In theory, raising rates slows down the economy, which ultimately leads to a weaker currency. However, in practice, each cycle of monetary tightening is unique. And the current one is no exception. Let us discuss the Forex outlook and make up a EURUSD trading plan.
Weekly US dollar fundamental forecast
Investors have been underestimating the US economy so far. The idea was simple: the Fed’s most aggressive monetary tightening should have cooled down the economy and pushed it into a recession. That’s what the theory says. However, any theory is nothing without practice. The real world is different, and the positive US domestic data have discouraged the EURUSD bulls.
Following strong reports on the housing market, durable goods orders, and consumer spending, investors were motivated by the revision of US GDP growth for the first quarter from 1.3% to 2% and the decrease in the number of jobless claims. The labour market is still strong, economic growth is above the expected trend, and inflation remains at elevated levels. Such a combination, according to Jerome Powell, opens the door for at least two federal funds rate hikes. Not surprisingly, the chances of it increasing to 5.75% or more by the end of 2023 have increased from 10% to 36%, and Treasury yields have jumped. These are bullish drivers for the US dollar.

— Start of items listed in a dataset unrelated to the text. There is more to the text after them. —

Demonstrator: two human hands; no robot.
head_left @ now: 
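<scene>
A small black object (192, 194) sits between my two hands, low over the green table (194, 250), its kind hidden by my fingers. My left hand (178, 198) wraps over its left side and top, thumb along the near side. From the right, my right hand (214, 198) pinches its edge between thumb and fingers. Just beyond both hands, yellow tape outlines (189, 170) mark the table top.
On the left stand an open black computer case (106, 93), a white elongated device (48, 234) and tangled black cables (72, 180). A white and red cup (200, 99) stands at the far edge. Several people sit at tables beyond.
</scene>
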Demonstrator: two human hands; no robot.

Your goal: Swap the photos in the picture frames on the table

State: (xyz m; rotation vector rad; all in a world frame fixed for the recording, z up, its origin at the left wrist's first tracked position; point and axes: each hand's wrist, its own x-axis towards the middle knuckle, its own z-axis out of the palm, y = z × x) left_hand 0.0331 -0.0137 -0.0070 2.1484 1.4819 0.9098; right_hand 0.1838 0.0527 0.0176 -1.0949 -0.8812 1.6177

When the interest rates were very low during the decade between the 2008-2009 global financial crisis and the pandemic, the idea of raising the federal funds rate to 5% seemed unreal, according to the Fed chairman. Now the central bank wonders if the monetary policy is restrictive enough. The aim of Jerome Powell and his colleagues is not a certain number of rate hikes but the search for a rate that would slow inflation to 2% without causing serious shock to the economy.

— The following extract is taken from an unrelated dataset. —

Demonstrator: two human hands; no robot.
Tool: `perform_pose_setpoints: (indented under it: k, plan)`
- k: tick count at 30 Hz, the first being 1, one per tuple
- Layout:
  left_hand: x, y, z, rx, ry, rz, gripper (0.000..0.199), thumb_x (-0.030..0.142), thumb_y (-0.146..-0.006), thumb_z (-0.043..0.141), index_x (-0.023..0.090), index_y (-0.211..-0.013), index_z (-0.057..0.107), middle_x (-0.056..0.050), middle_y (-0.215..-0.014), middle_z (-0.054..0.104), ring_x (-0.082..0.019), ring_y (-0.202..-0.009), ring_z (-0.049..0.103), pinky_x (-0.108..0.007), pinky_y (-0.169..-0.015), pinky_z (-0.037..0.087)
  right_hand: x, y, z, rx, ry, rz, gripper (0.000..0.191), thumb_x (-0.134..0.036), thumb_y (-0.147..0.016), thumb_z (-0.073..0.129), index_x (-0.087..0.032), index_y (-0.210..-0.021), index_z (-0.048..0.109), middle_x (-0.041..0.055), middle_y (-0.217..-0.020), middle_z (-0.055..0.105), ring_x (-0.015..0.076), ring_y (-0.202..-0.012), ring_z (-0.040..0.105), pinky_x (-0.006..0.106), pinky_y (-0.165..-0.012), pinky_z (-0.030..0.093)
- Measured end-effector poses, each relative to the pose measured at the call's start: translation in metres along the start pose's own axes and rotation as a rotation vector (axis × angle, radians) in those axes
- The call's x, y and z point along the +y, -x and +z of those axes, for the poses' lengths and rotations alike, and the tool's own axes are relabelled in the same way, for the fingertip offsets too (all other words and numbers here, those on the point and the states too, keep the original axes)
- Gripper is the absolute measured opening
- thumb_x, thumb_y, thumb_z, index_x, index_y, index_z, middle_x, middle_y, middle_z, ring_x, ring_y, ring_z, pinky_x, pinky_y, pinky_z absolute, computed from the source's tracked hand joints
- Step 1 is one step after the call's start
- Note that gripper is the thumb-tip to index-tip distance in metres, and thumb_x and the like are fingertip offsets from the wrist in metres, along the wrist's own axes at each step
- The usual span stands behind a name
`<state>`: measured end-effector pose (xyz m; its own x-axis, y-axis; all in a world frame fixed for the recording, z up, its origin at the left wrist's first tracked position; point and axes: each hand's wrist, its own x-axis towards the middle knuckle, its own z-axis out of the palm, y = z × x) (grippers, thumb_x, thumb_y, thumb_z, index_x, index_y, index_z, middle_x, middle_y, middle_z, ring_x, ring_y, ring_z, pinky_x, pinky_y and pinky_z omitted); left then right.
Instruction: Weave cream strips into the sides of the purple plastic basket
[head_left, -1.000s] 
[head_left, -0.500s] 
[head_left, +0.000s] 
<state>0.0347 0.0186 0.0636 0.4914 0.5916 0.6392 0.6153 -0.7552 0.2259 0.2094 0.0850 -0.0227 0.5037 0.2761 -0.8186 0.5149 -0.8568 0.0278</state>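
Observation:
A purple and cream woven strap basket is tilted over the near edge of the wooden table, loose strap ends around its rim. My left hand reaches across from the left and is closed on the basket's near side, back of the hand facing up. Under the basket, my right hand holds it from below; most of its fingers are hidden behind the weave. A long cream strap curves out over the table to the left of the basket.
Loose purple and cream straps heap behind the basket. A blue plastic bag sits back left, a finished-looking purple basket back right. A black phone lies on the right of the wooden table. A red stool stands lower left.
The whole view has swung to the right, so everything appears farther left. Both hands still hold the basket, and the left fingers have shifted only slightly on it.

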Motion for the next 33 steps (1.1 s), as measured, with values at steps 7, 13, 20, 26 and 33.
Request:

Judging by the slowdown in consumer price growth and strong domestic data, the Fed is doing well so far. The US economy looks better than the rest, and if they continue like this, US exceptionalism will bring EURUSD back to the lower end of the 1.07-1.1 range.

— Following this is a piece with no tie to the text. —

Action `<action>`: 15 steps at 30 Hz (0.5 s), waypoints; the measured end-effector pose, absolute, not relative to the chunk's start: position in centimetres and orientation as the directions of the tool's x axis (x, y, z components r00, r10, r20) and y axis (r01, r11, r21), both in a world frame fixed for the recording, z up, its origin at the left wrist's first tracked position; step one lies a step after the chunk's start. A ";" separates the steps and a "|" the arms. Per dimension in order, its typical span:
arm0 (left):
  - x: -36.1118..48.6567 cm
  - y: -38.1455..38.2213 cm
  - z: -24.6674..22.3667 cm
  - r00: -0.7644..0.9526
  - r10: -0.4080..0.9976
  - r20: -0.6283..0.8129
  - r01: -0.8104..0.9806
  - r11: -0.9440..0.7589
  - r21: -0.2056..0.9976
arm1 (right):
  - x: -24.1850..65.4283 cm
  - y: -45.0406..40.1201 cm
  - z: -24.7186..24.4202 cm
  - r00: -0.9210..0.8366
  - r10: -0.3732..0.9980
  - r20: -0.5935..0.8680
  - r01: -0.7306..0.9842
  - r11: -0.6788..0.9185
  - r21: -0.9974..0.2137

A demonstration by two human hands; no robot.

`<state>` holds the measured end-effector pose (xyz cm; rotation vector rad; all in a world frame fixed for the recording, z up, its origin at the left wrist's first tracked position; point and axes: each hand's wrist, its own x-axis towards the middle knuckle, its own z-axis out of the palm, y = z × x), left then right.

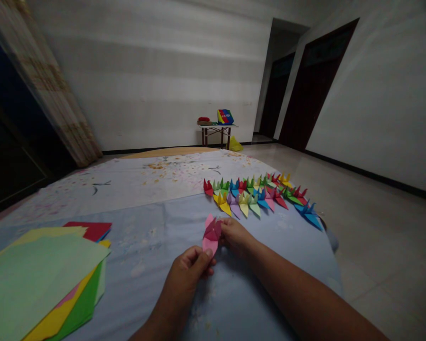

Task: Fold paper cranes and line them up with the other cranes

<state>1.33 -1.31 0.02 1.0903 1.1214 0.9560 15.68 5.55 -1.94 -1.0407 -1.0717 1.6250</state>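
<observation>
A pink folded paper piece [211, 232], partly shaped like an origami crane, is held up above the blue cloth near the table's front. My left hand [195, 266] pinches its lower tip between thumb and fingers. On its right side, my right hand [233, 232] grips the paper's edge, with the fingertips partly hidden behind it. Beyond my hands, several finished paper cranes [254, 204] in many colours stand in rows toward the table's right edge.
Loose coloured paper sheets [46, 265] lie stacked at the left. A flowered white cloth [156, 177] covers the table's far part. Against the far wall stands a small table [217, 127] carrying a colourful box [225, 117]; a yellow bag [235, 144] sits beside it on the floor.
</observation>
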 end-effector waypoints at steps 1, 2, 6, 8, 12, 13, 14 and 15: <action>1.3 -1.3 0.0 0.187 0.962 -0.201 -0.046 0.213 0.976 | 15.7 5.6 -2.0 -0.240 0.957 -0.162 -0.230 -0.218 -0.949; 1.3 -1.2 -0.1 0.185 0.962 -0.202 -0.046 0.214 0.976 | 15.8 5.7 -2.0 -0.242 0.957 -0.160 -0.233 -0.218 -0.948; 1.1 -0.9 -0.8 0.197 0.955 -0.221 -0.023 0.230 0.973 | 15.9 5.9 -2.3 -0.257 0.958 -0.129 -0.236 -0.192 -0.953; 1.0 -0.8 -1.0 0.200 0.955 -0.220 -0.030 0.230 0.973 | 15.9 5.9 -2.4 -0.270 0.958 -0.101 -0.228 -0.165 -0.960; 0.9 -0.7 -0.8 0.242 0.944 -0.224 -0.088 0.251 0.964 | 15.7 5.6 -2.5 -0.279 0.957 -0.075 -0.220 -0.140 -0.965; 0.9 -0.6 -0.7 0.253 0.940 -0.229 -0.099 0.261 0.960 | 15.7 5.5 -2.5 -0.283 0.956 -0.080 -0.216 -0.145 -0.966; 0.9 -0.6 -0.6 0.257 0.938 -0.234 -0.109 0.269 0.957 | 15.6 5.5 -2.5 -0.289 0.953 -0.089 -0.210 -0.153 -0.965; 0.9 -0.6 -0.6 0.259 0.937 -0.234 -0.118 0.271 0.955 | 15.6 5.4 -2.4 -0.297 0.950 -0.096 -0.206 -0.162 -0.965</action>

How can the euro respond? The hawkish stance of the members of the Governing Council? Accelerating German inflation to 6.8% in June? What seemed significant a couple of days ago, today, does not look so. On the sidelines of a forum in Sintra, Portugal, European bankers secretly told the Financial Times that they did not want what happened in the UK to happen in the currency bloc. In the UK, consumer prices accelerated contrary to the forecasts of the Bank of England. It’s better to be hawkish and talk about CPI’s sustainability than to be wrong, like the BoE.
As for German inflation, its growth against the backdrop of a slowdown in prices in Spain below 2% introduces a split in the Governing Council. In addition, the euro grew on expectations, and as soon as the data on the German CPI were published, it has been sold off on the facts.
Weekly EURUSD trading plan
Therefore, the US exclusivity, the Fed’s willingness to raise the interest rates to 5.75%, and the split among the ECB members suggest one should hold down the EURUSD shorts and add up to them. The downside targets are 1.0835 and 1.08.